The Indonesian Tax office launched investigation on Google over suspicion of tax avoidance over last five years. If found guilty, Google would have to pay $400m (€358m) back in taxes with an $18 million fine.
The head of the special cases branch in the tax office, Mohammad Hanif, informed that Google refused to cooperate in June after tax office requested the company to examine its tax reports. That has prompted the Indonesia tax office to escalate the case into a criminal one. On September 19, investigators went directly to Google's local office as part of launched investigation.
Google books most of its revenue that is generated in Indonesia at its Asia Pacific headquarters located in Singapore. Hanif said, "Google's argument is that they just did tax planning. Tax planning is legal, but aggressive tax planning - to the extent that the country where the revenue is made does not get anything - is not legal."

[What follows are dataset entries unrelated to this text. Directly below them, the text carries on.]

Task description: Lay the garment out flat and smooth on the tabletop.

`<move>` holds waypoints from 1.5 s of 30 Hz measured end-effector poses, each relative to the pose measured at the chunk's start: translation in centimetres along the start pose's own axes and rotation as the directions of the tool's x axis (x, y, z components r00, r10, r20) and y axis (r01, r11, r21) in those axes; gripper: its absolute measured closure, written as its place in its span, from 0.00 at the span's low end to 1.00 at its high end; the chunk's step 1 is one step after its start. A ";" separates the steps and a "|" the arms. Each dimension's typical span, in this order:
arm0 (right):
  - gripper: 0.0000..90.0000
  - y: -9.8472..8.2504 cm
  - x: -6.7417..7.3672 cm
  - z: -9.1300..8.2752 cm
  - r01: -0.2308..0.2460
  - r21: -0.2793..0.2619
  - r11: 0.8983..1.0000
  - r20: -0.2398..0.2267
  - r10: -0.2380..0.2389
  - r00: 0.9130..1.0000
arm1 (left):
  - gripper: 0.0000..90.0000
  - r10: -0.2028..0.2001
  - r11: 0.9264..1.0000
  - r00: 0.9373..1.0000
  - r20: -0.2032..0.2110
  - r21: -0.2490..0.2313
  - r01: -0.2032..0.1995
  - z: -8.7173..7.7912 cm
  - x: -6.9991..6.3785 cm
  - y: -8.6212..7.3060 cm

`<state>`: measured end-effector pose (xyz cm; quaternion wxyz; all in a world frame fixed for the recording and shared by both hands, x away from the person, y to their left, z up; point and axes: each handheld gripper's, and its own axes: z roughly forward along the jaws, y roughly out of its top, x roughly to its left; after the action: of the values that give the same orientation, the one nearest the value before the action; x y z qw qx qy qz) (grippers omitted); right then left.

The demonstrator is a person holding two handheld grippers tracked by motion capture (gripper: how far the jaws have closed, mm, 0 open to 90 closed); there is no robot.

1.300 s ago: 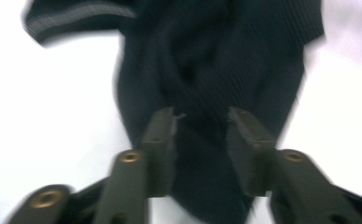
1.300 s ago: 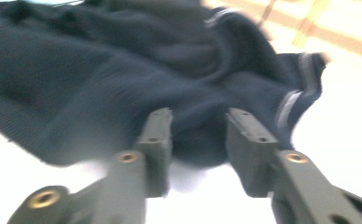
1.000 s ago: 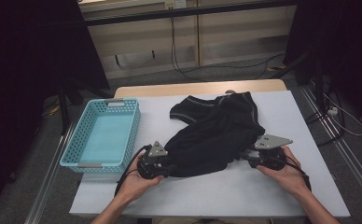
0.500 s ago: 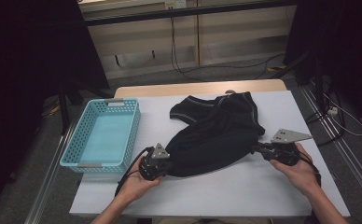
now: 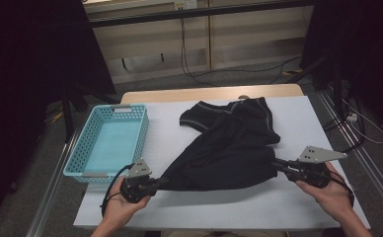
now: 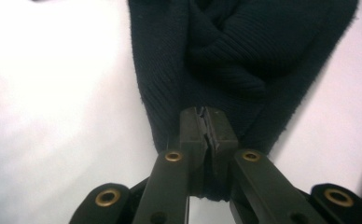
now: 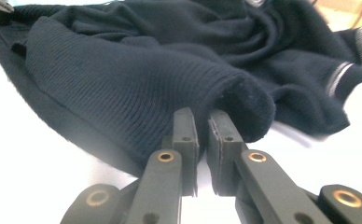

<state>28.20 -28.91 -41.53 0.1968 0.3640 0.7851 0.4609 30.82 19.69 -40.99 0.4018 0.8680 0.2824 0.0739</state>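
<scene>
Dark navy knit garment [image 5: 231, 148] lies on the white surface [image 5: 298, 207], just right of the light blue basket [image 5: 109, 143], which sits at the surface's left edge. Left tool [image 5: 156, 181] sits at the garment's near-left corner, in front of the basket's near end; jaws have just been closing and are now clamped on the garment, with ribbed fabric [image 6: 226, 51] pinched between the pads in the left gripper view. Right tool [image 5: 278, 164] sits at the garment's near-right corner, well apart from the basket; jaws have also just been closing and are now clamped on a rolled fold of the garment [image 7: 137, 84], with a narrow gap between the pads where the cloth sits. The garment's near edge is stretched taut between the two tools, the lower part drawn into a wide fan. Its far part is bunched, with pale-striped trim [image 5: 199, 121] on the side facing the basket. Left hand [image 5: 123, 210] and right hand [image 5: 330, 190] hold the tools at the near side of the surface, in front of the garment
</scene>
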 end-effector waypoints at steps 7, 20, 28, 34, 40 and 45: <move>0.92 -1.3 0.5 0.3 0.017 0.056 0.998 0.016 -0.018 1.000 | 0.84 -0.010 1.000 1.000 0.026 0.024 0.009 0.1 -1.0 -0.9; 0.65 -0.1 2.0 4.8 0.098 0.127 0.987 -0.041 -0.093 0.995 | 0.55 0.125 0.984 0.991 0.047 0.126 -0.130 6.0 -2.8 2.7; 0.52 -0.9 3.7 5.9 0.145 0.149 0.978 -0.112 -0.129 0.985 | 0.47 0.173 0.975 0.983 0.055 0.130 -0.179 6.5 -2.8 1.7; 0.54 -1.1 4.7 6.8 0.167 0.197 0.966 -0.154 -0.138 0.978 | 0.66 0.199 0.964 0.980 0.007 0.179 -0.197 5.5 -2.8 1.0; 0.96 -1.1 4.7 6.3 0.204 0.204 0.957 -0.150 -0.176 0.973 | 0.91 0.123 0.981 0.992 0.023 0.149 -0.125 3.6 -1.1 0.4; 0.99 -1.3 3.8 5.1 0.231 0.239 0.943 -0.085 -0.217 0.972 | 0.92 0.101 0.988 0.995 0.018 0.118 -0.102 1.9 -0.9 -0.2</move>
<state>28.50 -23.46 -45.12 0.1784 0.2806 0.8780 0.3443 30.63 18.04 -42.28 0.3467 0.9041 0.2392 0.0720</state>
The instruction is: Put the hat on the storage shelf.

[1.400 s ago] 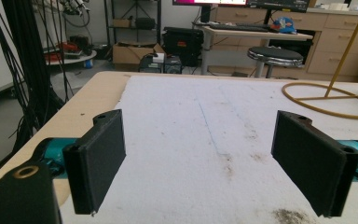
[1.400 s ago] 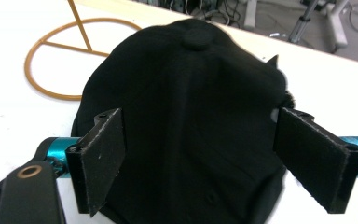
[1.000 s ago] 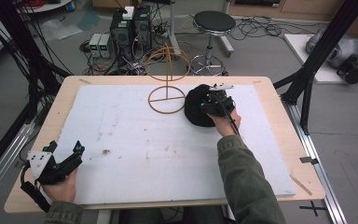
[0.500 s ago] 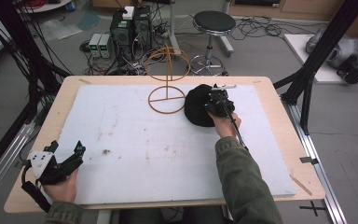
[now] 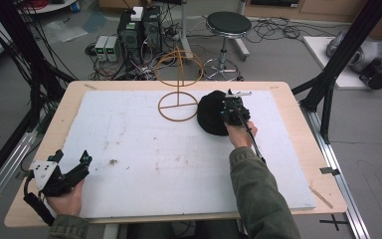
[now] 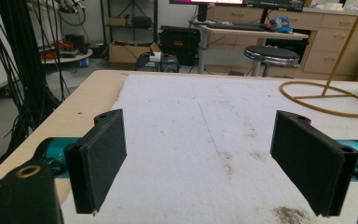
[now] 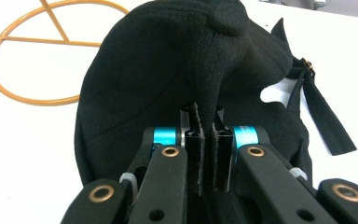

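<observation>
Jaws of the right gripper (image 7: 204, 154) pinch the black cap (image 7: 168, 79), hiding its brim; left gripper (image 6: 200, 158) gapes empty.

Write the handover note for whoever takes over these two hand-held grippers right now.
Right hand-held gripper: shut on a fold of the black cap, which lies on the white mat at the far right.
Left hand-held gripper: open, holding nothing, over the mat's near left corner.
Gold wire stand: upright just left of the cap, nothing on it.
Done: cap gripped.
Left: probably lifting the cap onto the stand.
</observation>
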Available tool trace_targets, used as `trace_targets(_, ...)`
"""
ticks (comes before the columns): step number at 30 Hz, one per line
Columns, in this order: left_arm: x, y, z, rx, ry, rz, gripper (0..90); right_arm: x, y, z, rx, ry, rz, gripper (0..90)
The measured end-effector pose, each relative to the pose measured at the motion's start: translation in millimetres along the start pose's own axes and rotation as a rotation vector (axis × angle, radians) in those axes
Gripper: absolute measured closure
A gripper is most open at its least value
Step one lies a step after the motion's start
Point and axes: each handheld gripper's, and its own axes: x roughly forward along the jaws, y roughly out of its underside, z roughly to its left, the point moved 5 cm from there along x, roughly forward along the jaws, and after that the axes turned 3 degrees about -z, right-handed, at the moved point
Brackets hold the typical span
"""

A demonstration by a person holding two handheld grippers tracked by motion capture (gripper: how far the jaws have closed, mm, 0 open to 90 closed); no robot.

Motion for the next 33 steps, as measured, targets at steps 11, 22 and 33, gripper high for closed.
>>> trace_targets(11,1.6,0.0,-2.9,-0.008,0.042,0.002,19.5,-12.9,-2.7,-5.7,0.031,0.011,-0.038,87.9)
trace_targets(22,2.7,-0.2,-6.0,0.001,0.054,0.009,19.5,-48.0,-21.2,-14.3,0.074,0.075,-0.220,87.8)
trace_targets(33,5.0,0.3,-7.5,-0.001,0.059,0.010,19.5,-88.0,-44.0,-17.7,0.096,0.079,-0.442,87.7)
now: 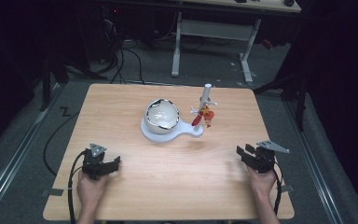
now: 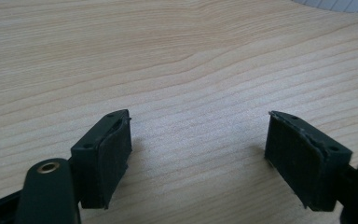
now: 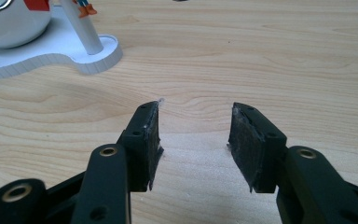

As a response to the investigation, Google stated that “Google Indonesia has been incorporated as a local company in Indonesia since 2011. We have been and will continue to co-operate with the government and have paid all applicable taxes in Indonesia.”
Local experts said that it normally takes at least three years for an Indonesian court to make a decision on a tax criminal case. Local authorities revealed that the tax office is also planning to chase back taxes from other companies that deliver content through the internet in Indonesia. The Indonesian government believes that these companies book their Indonesian profit in other countries.